A bipartisan group of 20 U.S. Senators say they’ve agreed to “a commonsense proposal” to help curb gun violence. Following mass shootings in Uvalde, Texas, that left 21 people dead at Robb Elementary School, and a racist massacre at a Buffalo grocery store in which thirteen people were shot and ten killed, the democrats and republicans agreed to the outline of a deal to reform the nation's gun laws.
"Today, we are announcing a commonsense, bipartisan proposal to protect America's children, keep our schools safe, and reduce the threat of violence across our country. Families are scared, and it is our duty to come together and get something done that will help restore their sense of safety and security in their communities," the coalition said in a statement.
CBS News reports the nine-point bipartisan plan would send federal resources to set up red flag laws to keep guns out of the hands of people deemed dangerous to the community, invest billions of dollars in children and family mental health services, fund school-based mental health services, fund new safety measures at schools and strengthen criminal background check requirements for gun buyers younger than 21.
The bipartisan framework will likely agree to legislation based on its principles, and the laws would have a good chance to reach the required 60 votes to overcome a filibuster on the Senate floor.
House Speaker Nancy Pelosi called the agreement “a step forward,” according to The Hill, but vowed to continue fighting for stronger gun control measures that passed the House this week.
“As we move forward on this bipartisan framework, we are continuing to fight for more life-saving measures: including universal background checks, banning high-capacity magazines and raising the age to buy assault weapons, which must also become law,” she said.

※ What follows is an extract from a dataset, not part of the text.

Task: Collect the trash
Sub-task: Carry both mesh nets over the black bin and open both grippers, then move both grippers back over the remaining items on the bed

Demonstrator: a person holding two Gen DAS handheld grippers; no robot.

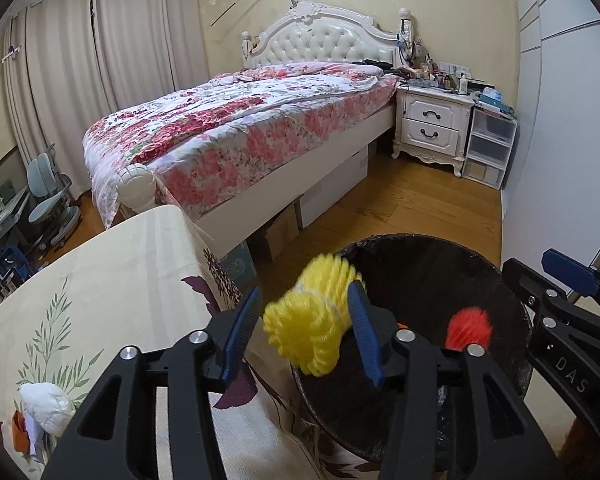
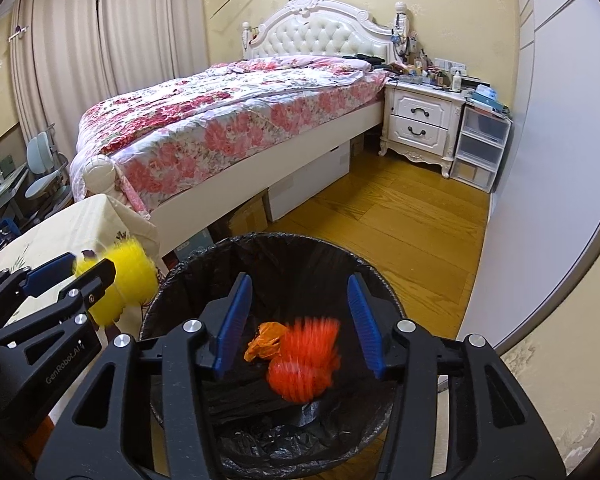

President Biden signaled his support for the deal in a statement, suggesting it “would be the most significant gun safety legislation to pass Congress in decades,” and promised his signature should it reach his desk.
The Hill reported that Senate Minority Leader Mitch McConnell likewise said he is pleased the bipartisan talks are making good progress. McConnell said the principles announced by the group “show the value of dialogue and cooperation.”
“I continue to hope their discussions yield a bipartisan product that makes significant headway on key issues like mental health and school safety, respects the Second Amendment, earns broad support in the Senate, and makes a difference for our country,” he said.
The legislative framework calls for including domestic violence restraining orders in the national instant criminal background check system, clarifying the definition of a federally licensed firearm dealer to include more people who sell a high volume of firearms, and creating new penalties for people who illegally purchase and traffic firearms.
McConnell told reporters last week that he wanted to see a bill pass, a major shift in tone after nearly three decades of stalemate on gun-control and gun-violence legislation.
The support from the 10 GOP senators ensures that, if all 50 Democrats back the plan and the Republicans maintain their backing, once introduced as legislation the plan will advance in the Senate and will be able to overcome a filibuster.